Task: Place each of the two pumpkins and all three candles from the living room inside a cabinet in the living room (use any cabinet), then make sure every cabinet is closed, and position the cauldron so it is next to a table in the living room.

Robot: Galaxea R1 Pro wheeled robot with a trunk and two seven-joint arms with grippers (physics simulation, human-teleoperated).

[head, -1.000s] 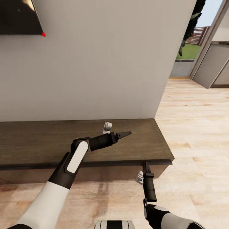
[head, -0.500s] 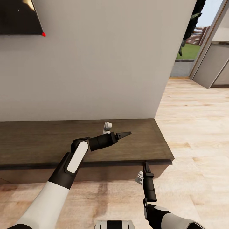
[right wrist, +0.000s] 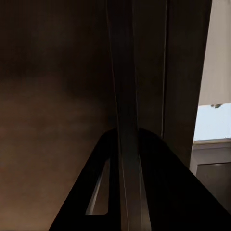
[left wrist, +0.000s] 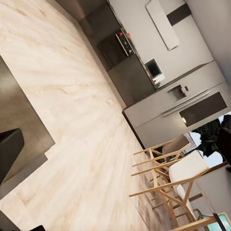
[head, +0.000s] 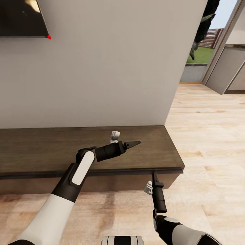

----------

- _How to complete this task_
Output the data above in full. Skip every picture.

- _Answer for this exercise_
Task: Place each of the two pumpkins and all three candles from the living room inside a cabinet in the living room (use any cabinet), then make sure every cabinet is closed, and position the cauldron so it is next to a table in the living room.

Robot: Galaxea R1 Pro wheeled robot with a trunk and two seven-joint arms with grippers (physics simulation, human-teleoperated).

[head, -1.000s] 
[head, -0.500s] 
[right wrist, +0.000s] 
[left wrist, +0.000s] 
[head, +0.000s] 

No more output is needed for this exercise.